---
title: "Connection to other Shiny elements"
output: rmarkdown::html_vignette
vignette: >
%\VignetteIndexEntry{Connection to other Shiny elements}
%\VignetteEngine{knitr::rmarkdown}
%\VignetteEncoding{UTF-8}
---
```{r, include = FALSE}
knitr::opts_chunk$set(
collapse = TRUE,
comment = "#>"
)
```
In this article, we demonstrate how to connect a `leafdown` map to other Shiny elements.
```{r, echo=FALSE, out.width="100%"}
knitr::include_graphics("../man/figures/app_election_map.png")
```
Click here for the [full demo app](https://pega.shinyapps.io/election16/)
## Data
As described in the [Introduction article.](https://hoga-it.github.io/leafdown/articles/Introduction.html), we need two
types of data:
- **SpatialPolygonsDataFrames**, the shapes of the US-States and Counties, taken from the `raster` package.
- **Election Results and Census Data**, the data we want to display on the map, taken from the example data sets that
come with the `leafdown` package. (The original data comes from [Deleetdk](https://github.com/Deleetdk/USA.county.data).
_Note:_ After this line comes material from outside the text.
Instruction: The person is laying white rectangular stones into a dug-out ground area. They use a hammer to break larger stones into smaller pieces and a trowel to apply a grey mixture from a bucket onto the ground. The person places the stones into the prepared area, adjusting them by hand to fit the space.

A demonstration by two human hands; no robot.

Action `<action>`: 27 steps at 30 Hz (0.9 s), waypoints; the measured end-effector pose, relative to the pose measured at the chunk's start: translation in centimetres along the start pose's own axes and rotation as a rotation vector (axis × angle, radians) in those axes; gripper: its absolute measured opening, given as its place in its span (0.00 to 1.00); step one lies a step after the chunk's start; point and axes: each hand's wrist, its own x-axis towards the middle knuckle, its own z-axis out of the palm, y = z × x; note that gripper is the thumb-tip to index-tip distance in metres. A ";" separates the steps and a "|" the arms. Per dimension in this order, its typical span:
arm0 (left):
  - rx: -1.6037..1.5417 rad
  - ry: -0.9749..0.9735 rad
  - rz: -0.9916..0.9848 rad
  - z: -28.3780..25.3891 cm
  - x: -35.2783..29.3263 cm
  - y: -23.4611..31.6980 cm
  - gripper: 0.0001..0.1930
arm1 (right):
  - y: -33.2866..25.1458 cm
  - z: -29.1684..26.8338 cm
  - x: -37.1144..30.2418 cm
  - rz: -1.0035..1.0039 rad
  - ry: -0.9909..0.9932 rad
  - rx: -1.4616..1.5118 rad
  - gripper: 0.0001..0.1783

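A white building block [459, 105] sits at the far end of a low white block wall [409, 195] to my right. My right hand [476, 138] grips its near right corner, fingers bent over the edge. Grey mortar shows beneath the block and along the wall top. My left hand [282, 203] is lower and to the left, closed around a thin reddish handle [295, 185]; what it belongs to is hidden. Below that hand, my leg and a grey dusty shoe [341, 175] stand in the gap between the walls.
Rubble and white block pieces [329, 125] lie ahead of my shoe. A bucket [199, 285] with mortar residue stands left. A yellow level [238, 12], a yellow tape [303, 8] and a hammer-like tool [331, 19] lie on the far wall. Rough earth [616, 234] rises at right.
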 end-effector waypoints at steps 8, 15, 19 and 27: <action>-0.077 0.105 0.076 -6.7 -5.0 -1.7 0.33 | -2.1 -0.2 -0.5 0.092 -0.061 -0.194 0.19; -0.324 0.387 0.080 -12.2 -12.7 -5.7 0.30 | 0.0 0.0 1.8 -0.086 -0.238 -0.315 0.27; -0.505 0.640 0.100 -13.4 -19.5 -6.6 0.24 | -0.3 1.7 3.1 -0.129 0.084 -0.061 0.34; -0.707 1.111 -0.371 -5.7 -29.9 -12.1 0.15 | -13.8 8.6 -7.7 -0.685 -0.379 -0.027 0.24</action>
For more information about the data, please see `?us_election_states` or `?us_election_counties` respectively)
## The Map itself
The structure of the map is pretty similar to the map from the [Introduction article.](https://hoga-it.github.io/leafdown/articles/Introduction.html)
Here we show the results of the US Presidential Election from 2016.
## Connecting Graphs to our Map
In this section, we want to demonstrate how simple it is to connect graphs or similar UI-elements with the map.
We create two graphs that give more insight into the currently selected shapes:
- As the map only shows the winner, we create a bar chart to show the percentages from every party.
- Additionally, we add a graph showing the racial makeup.
The changes in the UI are straightforward:
```{r, eval = FALSE}
column(
width = 5,
# box for racial makeup graph
bs4Card(
width = 12,
closable = F,
collapsible = F,
title = "Racial makeup in percentages",
echarts4rOutput("socio")
),
# box for party percent graph
bs4Card(
width = 12,
closable = F,
collapsible = F,
title = "Votes in percent",
echarts4rOutput("party")
)
)
```
To connect the graphs with the map, we can use the `$curr_sel_data()` attribute.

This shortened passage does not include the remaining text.